Plus, this parks and rec department is trying to keep everyone but the tech community from using Dolores Park by requiring reservations for picnic space. I'm not talking about renting a barbecue grill: this department is actually preventing people from enjoying the grass. I wish I could vote them out of office.
San Francisco Proposition C: Yes
The generally pro-development San Francisco Chronicle is against this proposal to require new housing projects to include 25% affordable housing. The anti-development Guardian is for it. Tough call for me. We need more affordable housing but 25% seems high. I'm swayed by the argument that the proposition takes the number out of the city charter, allowing the board of supervisors to lower it in the future without going to voters. That might end up undermining affordable housing ultimately, but the current requirement of 12% seems low to me so I'm voting Yes.

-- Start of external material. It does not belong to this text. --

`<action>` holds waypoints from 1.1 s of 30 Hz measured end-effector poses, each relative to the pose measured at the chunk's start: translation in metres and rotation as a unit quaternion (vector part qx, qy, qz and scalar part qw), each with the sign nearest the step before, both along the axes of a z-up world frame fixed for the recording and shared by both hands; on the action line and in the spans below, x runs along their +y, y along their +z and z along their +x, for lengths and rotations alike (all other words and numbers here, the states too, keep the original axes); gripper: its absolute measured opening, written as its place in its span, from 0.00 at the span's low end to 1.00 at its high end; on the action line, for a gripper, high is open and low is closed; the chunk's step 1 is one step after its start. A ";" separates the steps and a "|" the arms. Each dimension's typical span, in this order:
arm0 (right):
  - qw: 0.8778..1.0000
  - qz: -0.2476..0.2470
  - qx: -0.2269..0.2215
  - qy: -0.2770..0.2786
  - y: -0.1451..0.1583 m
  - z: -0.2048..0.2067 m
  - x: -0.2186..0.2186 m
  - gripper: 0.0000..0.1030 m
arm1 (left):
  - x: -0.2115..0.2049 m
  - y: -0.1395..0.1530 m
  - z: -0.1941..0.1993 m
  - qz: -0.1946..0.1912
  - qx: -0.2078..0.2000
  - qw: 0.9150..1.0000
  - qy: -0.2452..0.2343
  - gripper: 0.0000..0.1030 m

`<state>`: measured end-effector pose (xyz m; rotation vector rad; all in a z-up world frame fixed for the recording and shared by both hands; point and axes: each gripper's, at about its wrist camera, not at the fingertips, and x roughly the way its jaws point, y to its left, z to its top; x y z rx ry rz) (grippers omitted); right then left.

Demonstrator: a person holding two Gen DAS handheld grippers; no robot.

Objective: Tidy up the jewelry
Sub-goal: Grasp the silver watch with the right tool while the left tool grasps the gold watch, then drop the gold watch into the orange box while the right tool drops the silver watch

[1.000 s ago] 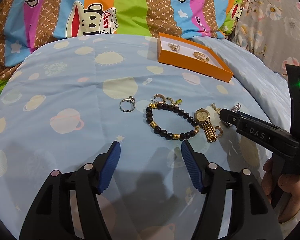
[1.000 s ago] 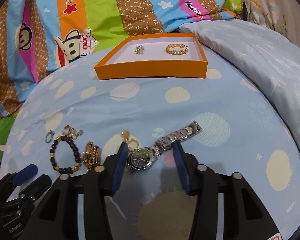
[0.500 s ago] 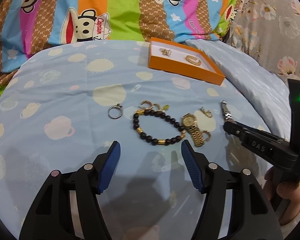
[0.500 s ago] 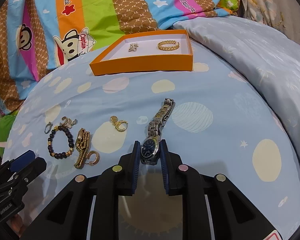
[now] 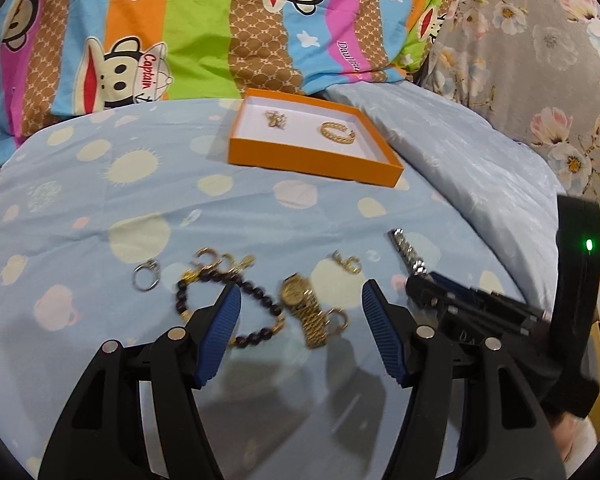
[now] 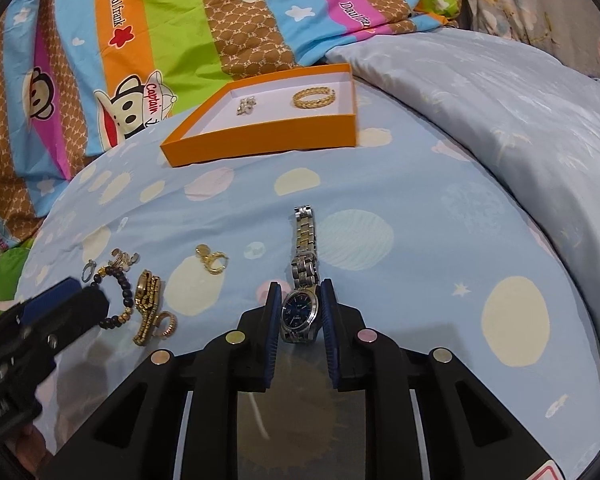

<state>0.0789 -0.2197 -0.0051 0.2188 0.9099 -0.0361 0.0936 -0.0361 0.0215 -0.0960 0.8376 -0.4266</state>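
The right gripper (image 6: pixel 299 316) is clamped on the case of a silver wristwatch (image 6: pixel 300 312), its blue pads pressing either side of the dark blue dial. The watch's steel link band, with a faint gold stripe down the middle, trails away from the jaws across the pale blue planet-print bedsheet (image 6: pixel 440 208) toward the orange box (image 6: pixel 260 142). That shallow box (white inside) sits at the far edge of the sheet and holds a small sparkly brooch-like piece (image 6: pixel 246 105) and a gold braided cuff ring (image 6: pixel 314 98).

The left gripper (image 5: pixel 300 312) hovers with its jaws standing well apart and nothing between the pads. Below it on the sheet lie a gold wristwatch (image 5: pixel 304 308) with a gold link band, a dark beaded bracelet (image 5: pixel 228 304) with gold spacers, a silver ring (image 5: pixel 145 278), a gold hoop cluster (image 5: pixel 224 260) just beyond the beads, and a gold clasp earring (image 5: pixel 346 262). A striped monkey-print quilt (image 5: pixel 180 32) bunches behind the box.
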 end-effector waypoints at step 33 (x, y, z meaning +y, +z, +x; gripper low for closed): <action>1.000 0.024 -0.008 0.001 -0.001 -0.003 -0.007 0.14 | -0.020 -0.027 0.014 0.037 0.021 0.999 -0.014 0.32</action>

San Francisco Proposition D: Yes
This would require the civilian Office of Citizen Complaints to investigate any shooting by a city police officer, regardless of whether it receives a complaint (which it currently needs to stick its nose in). Whatever you think about the recent shootings of citizens by cops -- some seem justified to me -- civilian oversight seems reasonable.

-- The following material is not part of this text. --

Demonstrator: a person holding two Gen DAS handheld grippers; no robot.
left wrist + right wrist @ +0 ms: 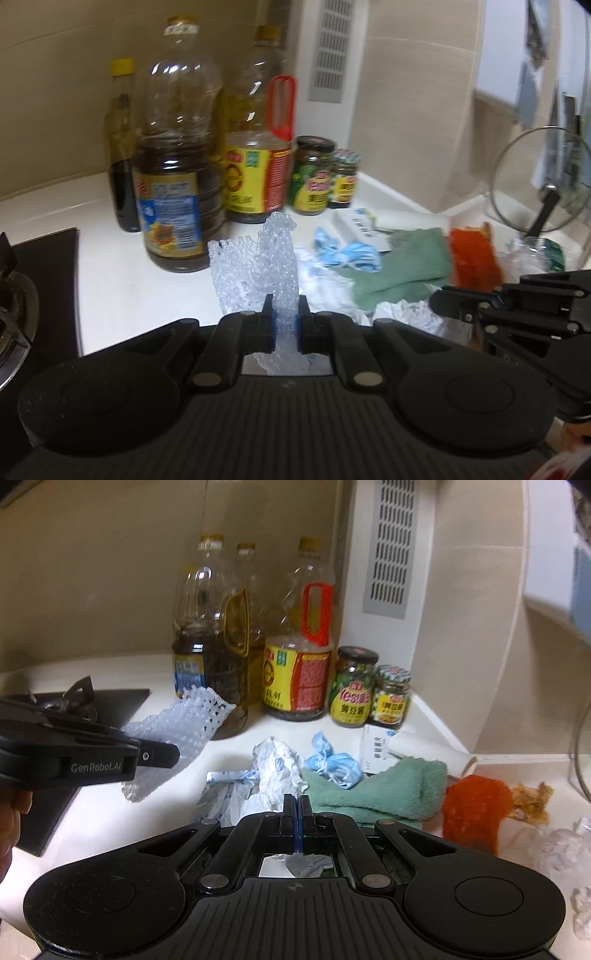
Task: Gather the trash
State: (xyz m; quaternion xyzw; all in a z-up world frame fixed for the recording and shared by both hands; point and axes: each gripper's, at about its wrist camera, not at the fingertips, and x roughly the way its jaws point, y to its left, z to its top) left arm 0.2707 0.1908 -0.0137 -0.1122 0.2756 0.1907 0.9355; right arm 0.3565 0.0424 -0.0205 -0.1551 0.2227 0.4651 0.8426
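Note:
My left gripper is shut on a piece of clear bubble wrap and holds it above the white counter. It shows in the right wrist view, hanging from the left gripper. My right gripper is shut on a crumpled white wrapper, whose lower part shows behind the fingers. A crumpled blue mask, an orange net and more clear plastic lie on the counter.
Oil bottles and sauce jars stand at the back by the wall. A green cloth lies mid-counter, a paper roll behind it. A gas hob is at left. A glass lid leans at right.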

San Francisco Proposition E: Yes
This makes the city's rules for sick leave for employees as generous at the state's. Sigh. Don't you wish your parents had encouraged you to be a bureaucrat?
San Francisco Bay Area Restoration Authority Measure AA: No
The Chronicle spent five minutes thinking about this, then wrote 66 words saying money for the environment is good. Of course I agree with that. Read the Guardian's thoughtful objection: that the measure sets up a regional government agency accountable to no one. I agree with this. Once we create and fund government agencies it's hard to make them go away, and in this case nobody will really have control of it. I think this will pass because it sounds good, but we'll need to fix this in the near future and it's going to be hard to do.
President: Bernie Sanders
Like most Democrats, if I wanted Hillary Clinton to be President, I would have voted for her in 2008. Bernie Sanders has come this far because of his integrity, his dignity and his focus on important issues. I believe in his judgment and trust in his character. He would make this country's standard of living higher. He may not have enough votes left on the board to catch Clinton. Nonetheless, I am proud to give him mine.